EXERCISE REQUIREMENTS: Look below for the line holding "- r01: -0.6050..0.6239" and the line holding "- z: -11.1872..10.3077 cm". Repeat those two and everything between, exactly.

DATA LISTING:

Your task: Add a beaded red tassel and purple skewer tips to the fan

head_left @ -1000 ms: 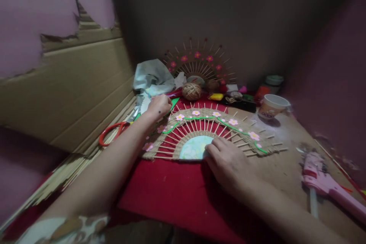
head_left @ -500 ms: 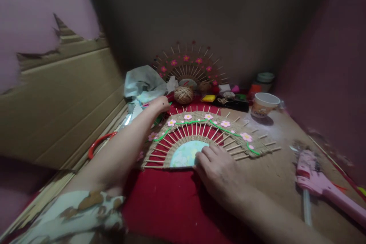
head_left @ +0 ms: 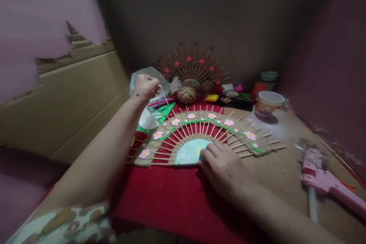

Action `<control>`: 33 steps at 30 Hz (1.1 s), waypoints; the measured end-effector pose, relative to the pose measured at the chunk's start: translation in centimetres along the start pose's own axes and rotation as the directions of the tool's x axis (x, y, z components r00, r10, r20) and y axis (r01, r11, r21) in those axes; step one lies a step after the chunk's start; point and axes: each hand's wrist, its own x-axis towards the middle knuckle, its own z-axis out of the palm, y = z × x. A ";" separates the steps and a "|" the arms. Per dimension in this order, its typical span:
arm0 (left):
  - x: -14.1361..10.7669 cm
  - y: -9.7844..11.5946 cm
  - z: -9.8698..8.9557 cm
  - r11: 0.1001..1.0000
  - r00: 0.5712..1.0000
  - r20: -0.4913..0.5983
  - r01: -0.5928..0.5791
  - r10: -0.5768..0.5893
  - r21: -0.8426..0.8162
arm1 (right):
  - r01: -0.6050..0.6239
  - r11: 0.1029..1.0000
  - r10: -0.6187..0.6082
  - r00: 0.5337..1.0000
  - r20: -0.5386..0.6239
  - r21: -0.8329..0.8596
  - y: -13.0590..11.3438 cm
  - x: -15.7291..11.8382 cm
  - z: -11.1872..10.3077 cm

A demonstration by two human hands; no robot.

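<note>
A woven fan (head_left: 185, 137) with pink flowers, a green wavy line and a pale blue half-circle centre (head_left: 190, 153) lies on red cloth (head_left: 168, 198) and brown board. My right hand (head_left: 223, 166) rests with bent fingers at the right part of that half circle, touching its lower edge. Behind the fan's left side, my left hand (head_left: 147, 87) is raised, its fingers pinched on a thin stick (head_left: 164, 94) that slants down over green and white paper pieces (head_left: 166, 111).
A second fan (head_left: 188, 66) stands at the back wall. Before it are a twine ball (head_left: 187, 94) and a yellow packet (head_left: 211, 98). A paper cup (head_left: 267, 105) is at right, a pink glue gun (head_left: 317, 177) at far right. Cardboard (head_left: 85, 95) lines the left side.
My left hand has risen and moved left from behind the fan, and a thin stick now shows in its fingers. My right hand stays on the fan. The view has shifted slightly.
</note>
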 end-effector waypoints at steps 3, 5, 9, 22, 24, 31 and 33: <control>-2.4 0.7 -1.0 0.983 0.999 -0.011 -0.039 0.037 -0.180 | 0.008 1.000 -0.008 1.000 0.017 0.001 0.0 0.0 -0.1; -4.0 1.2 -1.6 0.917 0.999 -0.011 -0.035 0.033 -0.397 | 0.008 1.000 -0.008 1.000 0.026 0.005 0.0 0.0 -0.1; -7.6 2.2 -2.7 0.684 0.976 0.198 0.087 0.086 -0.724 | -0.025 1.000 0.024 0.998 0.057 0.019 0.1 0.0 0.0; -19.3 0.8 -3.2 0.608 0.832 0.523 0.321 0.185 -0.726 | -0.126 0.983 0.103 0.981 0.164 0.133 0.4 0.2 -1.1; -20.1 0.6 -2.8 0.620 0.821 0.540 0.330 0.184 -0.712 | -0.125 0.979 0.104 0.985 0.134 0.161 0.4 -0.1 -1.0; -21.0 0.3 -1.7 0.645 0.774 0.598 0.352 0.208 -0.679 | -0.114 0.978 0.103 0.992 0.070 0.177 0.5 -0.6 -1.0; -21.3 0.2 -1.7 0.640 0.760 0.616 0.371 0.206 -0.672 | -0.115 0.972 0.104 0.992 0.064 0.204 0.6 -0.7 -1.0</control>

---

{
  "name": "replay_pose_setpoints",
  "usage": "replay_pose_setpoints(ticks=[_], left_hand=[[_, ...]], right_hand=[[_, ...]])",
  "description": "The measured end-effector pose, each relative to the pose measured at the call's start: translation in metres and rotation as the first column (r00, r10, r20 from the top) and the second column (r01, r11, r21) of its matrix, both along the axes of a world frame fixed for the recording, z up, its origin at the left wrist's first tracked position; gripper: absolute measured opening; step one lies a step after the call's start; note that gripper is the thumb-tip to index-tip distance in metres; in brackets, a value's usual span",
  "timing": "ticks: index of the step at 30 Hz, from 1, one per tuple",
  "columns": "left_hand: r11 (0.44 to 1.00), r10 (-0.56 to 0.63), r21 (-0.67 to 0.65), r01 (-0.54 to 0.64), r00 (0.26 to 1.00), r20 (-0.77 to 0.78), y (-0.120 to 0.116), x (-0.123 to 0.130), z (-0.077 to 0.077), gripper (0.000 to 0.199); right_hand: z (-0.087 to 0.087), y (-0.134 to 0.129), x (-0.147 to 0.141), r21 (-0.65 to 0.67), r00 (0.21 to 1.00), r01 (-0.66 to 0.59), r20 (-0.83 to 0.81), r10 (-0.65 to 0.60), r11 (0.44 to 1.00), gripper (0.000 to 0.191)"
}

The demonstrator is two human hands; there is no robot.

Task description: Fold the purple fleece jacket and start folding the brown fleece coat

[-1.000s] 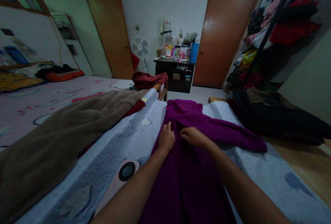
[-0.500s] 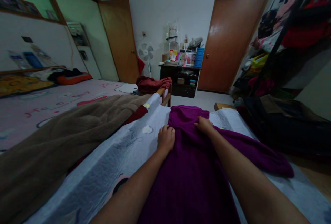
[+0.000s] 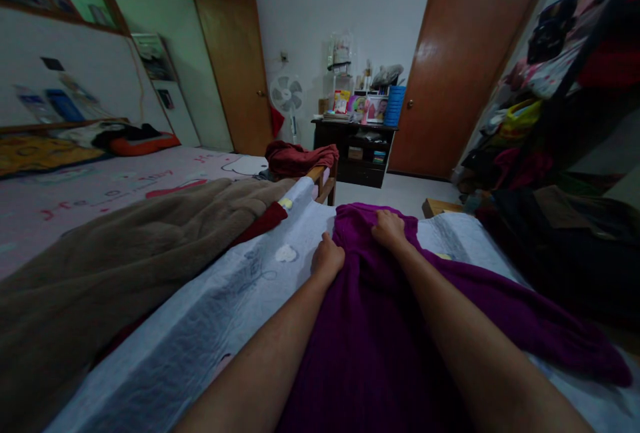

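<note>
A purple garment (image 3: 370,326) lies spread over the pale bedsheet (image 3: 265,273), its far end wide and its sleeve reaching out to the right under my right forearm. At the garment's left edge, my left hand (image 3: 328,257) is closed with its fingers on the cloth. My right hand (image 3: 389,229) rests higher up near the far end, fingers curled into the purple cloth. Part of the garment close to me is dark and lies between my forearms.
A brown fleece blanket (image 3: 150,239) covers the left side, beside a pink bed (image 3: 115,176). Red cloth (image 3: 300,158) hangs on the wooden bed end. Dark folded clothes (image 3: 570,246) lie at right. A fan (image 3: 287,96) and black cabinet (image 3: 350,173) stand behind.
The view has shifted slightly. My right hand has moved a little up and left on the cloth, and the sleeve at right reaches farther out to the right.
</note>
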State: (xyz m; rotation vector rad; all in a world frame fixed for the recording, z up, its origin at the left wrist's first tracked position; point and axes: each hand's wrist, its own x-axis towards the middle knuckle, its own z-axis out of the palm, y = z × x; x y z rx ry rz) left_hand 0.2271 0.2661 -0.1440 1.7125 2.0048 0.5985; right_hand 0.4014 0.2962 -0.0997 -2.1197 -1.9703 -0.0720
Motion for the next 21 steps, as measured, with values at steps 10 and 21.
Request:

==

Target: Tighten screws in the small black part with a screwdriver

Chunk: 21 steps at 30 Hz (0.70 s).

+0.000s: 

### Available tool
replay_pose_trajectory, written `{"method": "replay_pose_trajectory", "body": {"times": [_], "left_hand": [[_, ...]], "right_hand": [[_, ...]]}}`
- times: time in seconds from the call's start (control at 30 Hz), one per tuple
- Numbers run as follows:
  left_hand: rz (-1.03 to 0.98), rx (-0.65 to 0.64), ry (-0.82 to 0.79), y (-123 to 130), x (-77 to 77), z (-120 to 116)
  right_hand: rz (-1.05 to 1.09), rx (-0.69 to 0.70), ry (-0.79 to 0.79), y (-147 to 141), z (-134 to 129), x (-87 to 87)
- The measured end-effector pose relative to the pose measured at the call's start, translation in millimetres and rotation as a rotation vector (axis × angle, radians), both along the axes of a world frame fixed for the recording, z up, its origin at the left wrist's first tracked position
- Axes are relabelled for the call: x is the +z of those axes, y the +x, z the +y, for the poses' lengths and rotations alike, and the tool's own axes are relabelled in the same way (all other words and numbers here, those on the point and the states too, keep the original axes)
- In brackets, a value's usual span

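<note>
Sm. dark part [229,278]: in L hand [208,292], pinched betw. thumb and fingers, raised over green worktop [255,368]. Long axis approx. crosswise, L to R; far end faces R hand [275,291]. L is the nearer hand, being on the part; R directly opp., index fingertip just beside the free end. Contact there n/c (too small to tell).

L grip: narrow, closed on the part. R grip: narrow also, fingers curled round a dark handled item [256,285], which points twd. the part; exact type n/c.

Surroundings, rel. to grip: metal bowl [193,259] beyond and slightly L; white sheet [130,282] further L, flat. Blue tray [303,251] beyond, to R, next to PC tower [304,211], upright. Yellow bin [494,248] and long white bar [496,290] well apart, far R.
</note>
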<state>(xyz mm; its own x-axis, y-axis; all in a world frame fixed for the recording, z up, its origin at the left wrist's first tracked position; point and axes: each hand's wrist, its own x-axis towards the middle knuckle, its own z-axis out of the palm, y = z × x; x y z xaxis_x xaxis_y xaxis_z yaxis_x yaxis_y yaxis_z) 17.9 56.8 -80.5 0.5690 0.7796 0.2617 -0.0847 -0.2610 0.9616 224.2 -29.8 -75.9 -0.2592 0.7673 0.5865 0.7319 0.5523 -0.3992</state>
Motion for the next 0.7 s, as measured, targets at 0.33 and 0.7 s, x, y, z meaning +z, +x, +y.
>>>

ANSWER FOR THE TASK:
  - r01: -0.6050..0.6239
  - r11: 0.1029..1.0000
  - r10: -0.6187..0.6082
  - r00: 0.5337..1.0000
  - r20: -0.5386..0.6239
  - r21: -0.8329..0.8596
  - y: -13.0590..11.3438 cm
  - x: -15.7291..11.8382 cm
  - z: -11.1872..10.3077 cm

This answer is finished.